YOUR INSTRUCTIONS >> In the data that follows, give the number of lines containing the word "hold". Offer no additional comment.

*** RECORD SET ***

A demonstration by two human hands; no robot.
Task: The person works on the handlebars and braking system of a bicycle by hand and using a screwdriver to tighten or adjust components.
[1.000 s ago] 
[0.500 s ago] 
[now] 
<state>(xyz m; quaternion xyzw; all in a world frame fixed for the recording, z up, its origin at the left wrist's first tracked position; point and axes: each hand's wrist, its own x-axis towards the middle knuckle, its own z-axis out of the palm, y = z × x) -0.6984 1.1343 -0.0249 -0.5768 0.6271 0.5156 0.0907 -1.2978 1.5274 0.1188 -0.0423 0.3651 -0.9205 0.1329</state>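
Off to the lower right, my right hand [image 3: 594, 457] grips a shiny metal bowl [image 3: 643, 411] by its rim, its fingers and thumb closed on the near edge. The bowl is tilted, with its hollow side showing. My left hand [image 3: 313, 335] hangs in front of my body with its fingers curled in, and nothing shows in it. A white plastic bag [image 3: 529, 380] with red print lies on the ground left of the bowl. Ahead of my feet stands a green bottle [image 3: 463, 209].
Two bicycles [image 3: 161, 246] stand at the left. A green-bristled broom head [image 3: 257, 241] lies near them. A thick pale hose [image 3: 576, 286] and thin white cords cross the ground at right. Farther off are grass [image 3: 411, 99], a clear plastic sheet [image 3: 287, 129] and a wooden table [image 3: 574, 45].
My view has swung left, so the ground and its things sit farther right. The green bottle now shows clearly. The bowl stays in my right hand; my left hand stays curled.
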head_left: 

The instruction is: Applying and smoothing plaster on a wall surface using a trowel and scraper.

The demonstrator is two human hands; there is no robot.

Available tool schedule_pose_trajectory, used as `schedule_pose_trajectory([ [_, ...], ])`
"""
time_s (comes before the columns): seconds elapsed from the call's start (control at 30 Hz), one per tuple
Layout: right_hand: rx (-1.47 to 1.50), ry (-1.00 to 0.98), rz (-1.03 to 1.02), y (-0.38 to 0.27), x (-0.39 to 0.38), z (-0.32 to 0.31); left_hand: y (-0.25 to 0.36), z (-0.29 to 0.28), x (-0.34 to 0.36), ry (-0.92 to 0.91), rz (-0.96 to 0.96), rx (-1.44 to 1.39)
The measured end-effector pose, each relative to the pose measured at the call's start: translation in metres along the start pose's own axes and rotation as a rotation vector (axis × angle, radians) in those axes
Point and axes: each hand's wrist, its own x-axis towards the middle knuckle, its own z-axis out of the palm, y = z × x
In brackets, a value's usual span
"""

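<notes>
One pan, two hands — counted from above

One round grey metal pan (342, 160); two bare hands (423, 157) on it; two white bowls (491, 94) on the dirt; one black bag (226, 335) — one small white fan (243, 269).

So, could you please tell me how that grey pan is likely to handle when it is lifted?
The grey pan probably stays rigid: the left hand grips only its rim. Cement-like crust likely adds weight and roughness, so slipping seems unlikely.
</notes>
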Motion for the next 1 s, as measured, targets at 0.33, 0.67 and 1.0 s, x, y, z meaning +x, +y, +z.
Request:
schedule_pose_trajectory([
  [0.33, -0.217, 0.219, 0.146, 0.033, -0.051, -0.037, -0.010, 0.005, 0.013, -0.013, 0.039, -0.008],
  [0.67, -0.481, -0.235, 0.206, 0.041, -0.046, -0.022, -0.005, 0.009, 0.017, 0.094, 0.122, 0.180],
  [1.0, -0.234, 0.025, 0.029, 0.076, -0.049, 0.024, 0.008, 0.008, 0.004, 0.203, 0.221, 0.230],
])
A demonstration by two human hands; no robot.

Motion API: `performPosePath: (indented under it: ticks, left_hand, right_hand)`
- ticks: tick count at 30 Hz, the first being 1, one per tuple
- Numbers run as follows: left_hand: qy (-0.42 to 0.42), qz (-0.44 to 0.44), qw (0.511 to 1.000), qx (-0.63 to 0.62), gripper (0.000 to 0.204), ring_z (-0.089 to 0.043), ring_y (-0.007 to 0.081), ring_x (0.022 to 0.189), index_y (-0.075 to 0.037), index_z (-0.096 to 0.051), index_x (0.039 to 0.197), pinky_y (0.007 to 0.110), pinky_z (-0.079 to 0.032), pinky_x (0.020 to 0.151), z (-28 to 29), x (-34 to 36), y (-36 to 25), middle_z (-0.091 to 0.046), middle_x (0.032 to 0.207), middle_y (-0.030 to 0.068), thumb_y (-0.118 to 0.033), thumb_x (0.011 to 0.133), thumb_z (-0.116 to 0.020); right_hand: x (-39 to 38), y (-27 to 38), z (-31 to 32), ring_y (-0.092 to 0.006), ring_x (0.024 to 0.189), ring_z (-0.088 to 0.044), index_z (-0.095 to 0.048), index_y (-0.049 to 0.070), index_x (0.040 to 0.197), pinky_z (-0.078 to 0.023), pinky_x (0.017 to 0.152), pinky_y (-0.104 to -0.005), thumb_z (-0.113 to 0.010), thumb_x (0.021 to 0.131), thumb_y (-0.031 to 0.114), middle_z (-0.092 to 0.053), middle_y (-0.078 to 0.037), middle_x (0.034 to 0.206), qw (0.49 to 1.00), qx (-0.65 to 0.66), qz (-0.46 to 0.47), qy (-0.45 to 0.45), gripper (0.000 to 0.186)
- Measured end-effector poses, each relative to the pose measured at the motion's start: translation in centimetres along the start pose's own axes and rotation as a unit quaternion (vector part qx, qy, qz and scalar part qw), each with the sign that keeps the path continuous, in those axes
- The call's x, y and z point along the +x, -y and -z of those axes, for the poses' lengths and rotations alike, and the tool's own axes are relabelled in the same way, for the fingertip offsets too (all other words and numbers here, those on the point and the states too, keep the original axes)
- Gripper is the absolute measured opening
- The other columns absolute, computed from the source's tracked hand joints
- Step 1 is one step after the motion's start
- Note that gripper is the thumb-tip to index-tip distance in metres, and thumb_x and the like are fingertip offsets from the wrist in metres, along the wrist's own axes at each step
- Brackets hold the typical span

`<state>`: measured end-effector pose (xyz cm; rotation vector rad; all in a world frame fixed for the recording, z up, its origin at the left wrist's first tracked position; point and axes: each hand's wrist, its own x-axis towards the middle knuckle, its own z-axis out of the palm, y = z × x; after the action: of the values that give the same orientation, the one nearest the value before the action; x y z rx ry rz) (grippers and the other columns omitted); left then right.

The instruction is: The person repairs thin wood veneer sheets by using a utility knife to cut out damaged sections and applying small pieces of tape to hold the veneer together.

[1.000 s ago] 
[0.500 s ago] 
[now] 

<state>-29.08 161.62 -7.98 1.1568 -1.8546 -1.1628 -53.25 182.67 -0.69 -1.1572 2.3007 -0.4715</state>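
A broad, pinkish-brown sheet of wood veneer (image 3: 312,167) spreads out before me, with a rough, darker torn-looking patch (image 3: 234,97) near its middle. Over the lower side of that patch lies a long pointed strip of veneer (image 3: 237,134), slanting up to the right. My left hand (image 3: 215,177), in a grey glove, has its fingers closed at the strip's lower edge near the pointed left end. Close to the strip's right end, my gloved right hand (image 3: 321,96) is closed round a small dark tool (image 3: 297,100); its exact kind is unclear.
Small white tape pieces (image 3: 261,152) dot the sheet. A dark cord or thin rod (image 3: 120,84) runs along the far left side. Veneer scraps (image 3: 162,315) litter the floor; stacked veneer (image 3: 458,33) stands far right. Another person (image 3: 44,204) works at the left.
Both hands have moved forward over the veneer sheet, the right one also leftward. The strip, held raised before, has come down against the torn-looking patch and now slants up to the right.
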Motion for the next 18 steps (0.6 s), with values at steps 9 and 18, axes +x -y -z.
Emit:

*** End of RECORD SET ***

ANSWER TO THE EXERCISE >> 2